*** Data for analysis Section Begins ***

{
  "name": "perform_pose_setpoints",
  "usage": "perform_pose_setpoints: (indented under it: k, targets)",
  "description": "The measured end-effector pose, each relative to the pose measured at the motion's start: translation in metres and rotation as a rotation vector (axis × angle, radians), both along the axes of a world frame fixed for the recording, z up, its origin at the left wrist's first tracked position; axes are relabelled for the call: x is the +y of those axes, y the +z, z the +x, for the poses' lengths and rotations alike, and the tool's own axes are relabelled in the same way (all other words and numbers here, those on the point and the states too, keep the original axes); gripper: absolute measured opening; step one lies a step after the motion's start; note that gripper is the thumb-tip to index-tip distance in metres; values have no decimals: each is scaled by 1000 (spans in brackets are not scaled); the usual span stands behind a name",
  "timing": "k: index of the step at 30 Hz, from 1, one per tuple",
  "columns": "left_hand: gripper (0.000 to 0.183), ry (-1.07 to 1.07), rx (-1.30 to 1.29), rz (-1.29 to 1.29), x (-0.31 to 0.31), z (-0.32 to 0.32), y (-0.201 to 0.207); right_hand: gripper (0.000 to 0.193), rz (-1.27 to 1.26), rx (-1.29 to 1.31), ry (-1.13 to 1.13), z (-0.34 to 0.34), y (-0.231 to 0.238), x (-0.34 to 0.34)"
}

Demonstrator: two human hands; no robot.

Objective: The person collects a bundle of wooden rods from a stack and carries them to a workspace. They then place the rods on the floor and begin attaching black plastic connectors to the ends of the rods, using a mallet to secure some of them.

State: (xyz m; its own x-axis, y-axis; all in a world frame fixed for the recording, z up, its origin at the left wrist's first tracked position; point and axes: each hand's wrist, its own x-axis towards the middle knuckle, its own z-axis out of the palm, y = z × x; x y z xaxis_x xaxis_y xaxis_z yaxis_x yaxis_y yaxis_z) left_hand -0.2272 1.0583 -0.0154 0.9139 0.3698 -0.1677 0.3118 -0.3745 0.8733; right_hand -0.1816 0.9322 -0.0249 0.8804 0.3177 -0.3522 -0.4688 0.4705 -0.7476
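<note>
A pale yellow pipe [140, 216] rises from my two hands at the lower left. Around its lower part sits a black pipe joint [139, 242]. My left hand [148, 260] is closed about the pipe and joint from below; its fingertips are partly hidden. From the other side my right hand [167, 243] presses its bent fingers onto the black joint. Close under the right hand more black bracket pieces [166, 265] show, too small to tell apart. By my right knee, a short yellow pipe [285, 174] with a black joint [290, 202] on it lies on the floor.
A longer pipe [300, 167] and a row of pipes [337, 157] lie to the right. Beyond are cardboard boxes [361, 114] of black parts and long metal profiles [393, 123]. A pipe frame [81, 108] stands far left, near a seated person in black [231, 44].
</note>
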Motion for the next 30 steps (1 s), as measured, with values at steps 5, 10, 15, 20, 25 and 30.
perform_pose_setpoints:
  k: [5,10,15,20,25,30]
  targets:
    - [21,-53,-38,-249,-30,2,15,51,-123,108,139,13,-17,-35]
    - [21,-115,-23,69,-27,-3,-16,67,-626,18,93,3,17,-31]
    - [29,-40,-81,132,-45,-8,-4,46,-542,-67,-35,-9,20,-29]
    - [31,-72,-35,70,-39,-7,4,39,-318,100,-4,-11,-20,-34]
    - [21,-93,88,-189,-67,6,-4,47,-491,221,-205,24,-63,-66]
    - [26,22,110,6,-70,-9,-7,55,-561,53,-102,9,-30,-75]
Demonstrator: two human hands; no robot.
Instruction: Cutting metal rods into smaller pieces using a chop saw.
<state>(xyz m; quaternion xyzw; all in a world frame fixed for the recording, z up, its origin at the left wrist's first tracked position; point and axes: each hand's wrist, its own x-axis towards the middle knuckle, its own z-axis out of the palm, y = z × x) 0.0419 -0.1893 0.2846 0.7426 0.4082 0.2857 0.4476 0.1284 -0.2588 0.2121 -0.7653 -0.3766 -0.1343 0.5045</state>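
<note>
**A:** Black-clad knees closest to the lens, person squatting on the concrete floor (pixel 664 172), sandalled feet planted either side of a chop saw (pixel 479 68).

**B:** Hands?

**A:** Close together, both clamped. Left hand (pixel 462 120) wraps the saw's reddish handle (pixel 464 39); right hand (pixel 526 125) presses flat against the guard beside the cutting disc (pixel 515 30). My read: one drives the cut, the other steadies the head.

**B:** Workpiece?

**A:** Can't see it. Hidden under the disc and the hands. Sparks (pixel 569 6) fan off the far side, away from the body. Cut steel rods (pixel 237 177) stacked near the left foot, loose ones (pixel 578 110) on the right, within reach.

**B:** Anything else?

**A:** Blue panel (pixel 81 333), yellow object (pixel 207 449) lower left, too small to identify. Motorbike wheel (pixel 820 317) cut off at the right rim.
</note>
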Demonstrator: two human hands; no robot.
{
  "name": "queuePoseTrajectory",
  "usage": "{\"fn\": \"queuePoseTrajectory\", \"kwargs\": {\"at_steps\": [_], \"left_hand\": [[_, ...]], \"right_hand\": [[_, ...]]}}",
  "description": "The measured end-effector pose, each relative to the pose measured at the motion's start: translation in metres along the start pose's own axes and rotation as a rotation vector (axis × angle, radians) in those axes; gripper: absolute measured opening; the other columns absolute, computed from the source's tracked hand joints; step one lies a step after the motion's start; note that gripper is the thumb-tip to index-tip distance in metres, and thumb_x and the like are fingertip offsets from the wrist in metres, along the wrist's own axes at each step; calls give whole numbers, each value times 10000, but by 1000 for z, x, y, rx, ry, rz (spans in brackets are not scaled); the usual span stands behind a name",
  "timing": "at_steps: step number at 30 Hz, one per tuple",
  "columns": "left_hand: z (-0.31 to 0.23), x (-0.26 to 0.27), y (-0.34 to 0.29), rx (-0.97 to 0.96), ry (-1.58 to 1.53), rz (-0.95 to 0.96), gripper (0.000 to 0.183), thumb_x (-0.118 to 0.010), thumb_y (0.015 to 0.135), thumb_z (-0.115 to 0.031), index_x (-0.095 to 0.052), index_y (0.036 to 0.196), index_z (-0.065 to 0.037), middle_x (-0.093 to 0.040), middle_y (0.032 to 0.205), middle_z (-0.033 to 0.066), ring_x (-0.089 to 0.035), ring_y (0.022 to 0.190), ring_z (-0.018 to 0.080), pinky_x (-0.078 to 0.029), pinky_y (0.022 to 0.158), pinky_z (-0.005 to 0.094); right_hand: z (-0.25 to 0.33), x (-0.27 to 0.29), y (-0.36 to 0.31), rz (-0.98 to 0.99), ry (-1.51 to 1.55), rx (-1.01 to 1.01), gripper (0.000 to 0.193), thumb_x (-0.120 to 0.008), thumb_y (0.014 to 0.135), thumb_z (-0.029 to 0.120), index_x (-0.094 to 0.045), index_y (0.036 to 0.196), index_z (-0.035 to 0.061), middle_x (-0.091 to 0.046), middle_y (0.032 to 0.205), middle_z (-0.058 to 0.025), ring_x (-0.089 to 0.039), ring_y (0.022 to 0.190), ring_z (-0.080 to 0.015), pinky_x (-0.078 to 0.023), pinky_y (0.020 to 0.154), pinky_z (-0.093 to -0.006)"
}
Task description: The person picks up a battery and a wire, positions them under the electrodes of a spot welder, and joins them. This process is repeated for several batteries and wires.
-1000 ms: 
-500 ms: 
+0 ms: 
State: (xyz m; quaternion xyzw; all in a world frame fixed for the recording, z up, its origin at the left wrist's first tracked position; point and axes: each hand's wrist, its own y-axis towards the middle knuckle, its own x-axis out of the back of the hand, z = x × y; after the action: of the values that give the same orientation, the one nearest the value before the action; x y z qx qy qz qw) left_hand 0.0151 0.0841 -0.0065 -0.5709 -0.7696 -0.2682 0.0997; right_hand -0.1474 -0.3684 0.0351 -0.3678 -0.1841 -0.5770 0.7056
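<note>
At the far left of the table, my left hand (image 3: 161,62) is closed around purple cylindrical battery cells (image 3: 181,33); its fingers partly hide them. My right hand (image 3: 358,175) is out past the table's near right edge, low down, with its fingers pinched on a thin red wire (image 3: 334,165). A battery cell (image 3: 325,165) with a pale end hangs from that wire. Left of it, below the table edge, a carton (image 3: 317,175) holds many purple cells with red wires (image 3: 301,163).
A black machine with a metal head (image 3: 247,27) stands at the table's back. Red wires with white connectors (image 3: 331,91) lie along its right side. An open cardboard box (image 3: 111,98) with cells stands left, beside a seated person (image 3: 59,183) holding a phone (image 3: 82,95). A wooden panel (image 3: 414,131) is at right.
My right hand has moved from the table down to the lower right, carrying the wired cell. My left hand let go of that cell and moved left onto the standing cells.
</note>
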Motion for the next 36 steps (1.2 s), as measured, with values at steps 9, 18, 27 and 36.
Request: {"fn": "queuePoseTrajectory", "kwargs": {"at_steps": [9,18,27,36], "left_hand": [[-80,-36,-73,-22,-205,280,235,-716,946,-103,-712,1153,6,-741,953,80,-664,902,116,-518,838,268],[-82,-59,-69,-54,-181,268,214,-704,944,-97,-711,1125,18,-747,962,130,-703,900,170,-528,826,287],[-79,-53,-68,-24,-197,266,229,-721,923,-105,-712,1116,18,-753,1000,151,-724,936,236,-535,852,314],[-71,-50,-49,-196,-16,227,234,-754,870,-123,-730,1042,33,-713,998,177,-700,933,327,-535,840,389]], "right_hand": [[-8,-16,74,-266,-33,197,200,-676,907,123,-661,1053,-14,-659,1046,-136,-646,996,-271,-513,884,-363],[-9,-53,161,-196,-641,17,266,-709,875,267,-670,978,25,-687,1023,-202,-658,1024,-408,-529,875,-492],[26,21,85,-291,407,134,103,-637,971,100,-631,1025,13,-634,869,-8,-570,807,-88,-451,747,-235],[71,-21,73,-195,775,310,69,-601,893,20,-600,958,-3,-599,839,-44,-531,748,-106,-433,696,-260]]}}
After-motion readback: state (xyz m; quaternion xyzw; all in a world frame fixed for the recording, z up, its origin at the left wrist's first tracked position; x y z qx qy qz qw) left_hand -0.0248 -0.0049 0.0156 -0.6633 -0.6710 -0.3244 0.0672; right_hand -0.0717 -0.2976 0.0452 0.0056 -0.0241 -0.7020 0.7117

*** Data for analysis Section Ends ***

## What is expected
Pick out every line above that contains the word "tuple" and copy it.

## Task output
  "timing": "k: index of the step at 30 Hz, from 1, one per tuple",
  "timing": "at_steps: step number at 30 Hz, one per tuple",

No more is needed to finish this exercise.